GOAL OF THE EXERCISE:
Copy out all lines in the data below containing the string "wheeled".

DATA TO PROCESS:
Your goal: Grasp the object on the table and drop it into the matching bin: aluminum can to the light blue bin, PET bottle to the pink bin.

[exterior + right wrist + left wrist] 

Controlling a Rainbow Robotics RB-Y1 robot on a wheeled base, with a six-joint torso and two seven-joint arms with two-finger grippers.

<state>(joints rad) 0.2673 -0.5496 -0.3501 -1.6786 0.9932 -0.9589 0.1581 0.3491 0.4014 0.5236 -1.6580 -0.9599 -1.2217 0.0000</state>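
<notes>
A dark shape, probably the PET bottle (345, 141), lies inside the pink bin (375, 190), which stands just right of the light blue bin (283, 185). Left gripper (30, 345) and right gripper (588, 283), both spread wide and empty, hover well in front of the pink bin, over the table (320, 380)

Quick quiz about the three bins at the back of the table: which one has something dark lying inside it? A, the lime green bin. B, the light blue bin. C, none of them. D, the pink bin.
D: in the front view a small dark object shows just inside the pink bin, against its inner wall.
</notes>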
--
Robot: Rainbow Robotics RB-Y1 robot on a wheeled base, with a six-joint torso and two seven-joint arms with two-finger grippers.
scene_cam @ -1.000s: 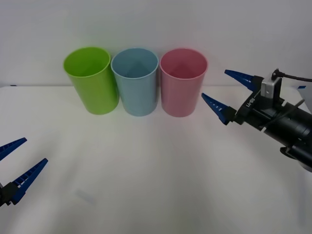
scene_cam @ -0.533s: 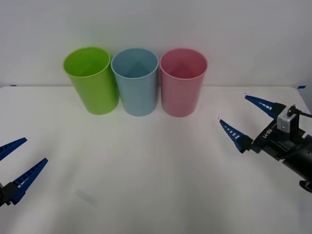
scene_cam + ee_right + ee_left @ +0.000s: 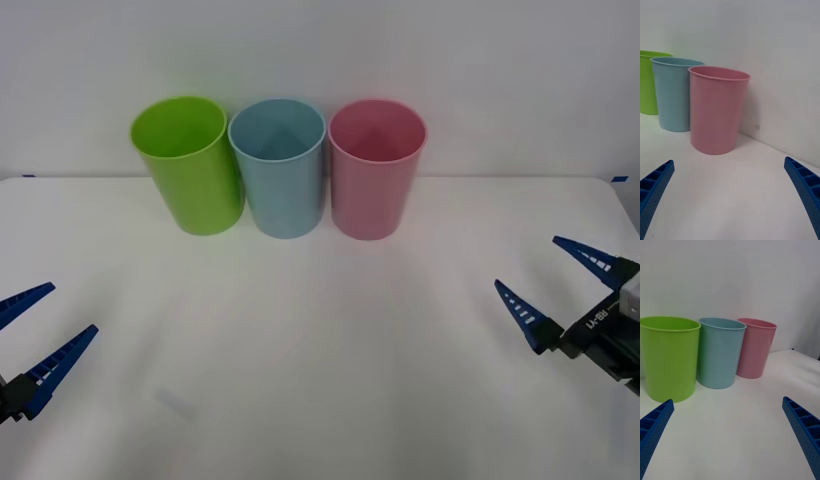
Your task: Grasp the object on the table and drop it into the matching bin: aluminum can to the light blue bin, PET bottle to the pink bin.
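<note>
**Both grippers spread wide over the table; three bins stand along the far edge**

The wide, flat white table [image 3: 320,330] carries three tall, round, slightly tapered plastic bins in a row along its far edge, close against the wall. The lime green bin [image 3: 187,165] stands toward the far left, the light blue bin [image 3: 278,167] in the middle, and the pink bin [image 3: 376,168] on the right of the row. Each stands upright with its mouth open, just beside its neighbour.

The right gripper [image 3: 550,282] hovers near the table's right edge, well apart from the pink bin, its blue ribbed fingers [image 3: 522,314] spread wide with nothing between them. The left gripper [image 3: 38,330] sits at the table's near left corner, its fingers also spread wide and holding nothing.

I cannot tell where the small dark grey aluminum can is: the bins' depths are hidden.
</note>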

OUTPUT OF THE EXERCISE:
Controlling a Rainbow Robotics RB-Y1 robot on a wheeled base, with a six-joint torso and two seven-joint arms with two-finger grippers.
Robot: Rainbow Robotics RB-Y1 robot on a wheeled base, with a six-joint torso and two seven-joint arms with two-finger grippers.

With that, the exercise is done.